╔══

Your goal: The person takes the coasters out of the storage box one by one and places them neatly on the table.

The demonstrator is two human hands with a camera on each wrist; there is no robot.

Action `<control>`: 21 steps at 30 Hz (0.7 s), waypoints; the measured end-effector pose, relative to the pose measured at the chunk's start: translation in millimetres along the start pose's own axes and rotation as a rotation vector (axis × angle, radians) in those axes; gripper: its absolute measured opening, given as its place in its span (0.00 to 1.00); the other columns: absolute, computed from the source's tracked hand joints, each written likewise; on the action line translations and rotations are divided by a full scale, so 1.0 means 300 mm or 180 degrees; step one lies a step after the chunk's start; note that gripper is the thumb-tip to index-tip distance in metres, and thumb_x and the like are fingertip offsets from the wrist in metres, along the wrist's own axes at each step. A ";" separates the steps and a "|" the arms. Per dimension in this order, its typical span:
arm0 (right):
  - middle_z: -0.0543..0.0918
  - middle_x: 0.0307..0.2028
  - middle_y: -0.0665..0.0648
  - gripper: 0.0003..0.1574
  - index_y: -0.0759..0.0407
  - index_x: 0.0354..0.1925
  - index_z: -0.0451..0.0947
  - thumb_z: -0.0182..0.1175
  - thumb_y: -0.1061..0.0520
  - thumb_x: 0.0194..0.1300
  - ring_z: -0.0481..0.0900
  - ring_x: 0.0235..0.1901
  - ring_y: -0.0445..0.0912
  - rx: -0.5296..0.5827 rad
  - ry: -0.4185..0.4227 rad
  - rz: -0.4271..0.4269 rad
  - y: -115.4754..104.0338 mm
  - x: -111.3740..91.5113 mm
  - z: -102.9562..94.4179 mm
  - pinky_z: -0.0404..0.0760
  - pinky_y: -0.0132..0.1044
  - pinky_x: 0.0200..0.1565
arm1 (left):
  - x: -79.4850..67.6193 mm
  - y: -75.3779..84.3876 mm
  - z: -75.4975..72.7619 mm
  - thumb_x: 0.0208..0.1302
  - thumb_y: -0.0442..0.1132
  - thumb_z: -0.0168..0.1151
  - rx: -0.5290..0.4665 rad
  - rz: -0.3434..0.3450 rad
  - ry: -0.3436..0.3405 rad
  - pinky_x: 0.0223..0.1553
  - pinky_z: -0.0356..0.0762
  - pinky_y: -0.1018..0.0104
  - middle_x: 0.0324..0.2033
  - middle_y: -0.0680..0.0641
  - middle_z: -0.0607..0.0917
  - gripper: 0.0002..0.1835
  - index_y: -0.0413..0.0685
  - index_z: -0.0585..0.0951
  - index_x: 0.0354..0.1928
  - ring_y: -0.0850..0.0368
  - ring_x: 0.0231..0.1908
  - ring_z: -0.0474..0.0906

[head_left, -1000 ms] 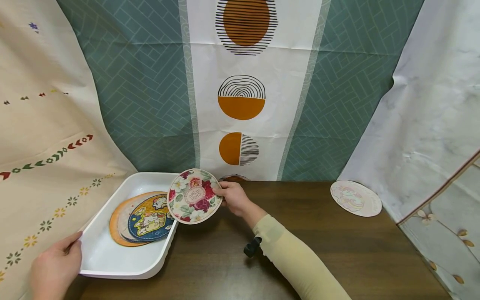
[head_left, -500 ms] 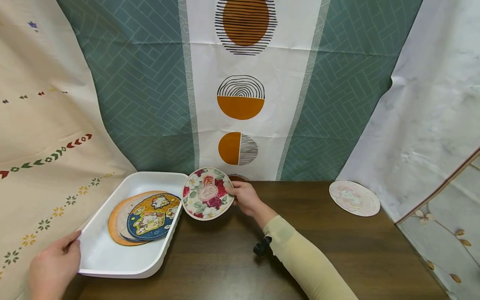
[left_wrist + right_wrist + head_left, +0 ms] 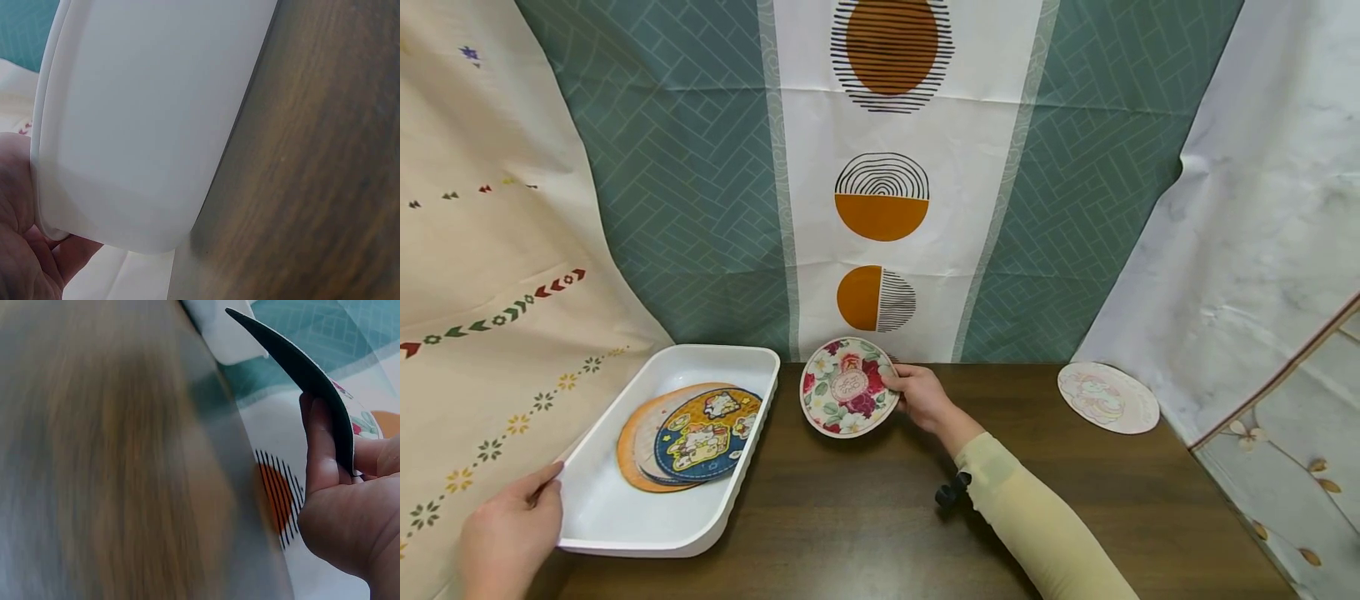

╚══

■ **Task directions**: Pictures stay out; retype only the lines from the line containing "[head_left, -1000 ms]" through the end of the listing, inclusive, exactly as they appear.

■ **Expected answer**:
[head_left, -1000 ms] 
[head_left, -500 ms] 
[left_wrist + right_wrist + head_left, +0 ms] 

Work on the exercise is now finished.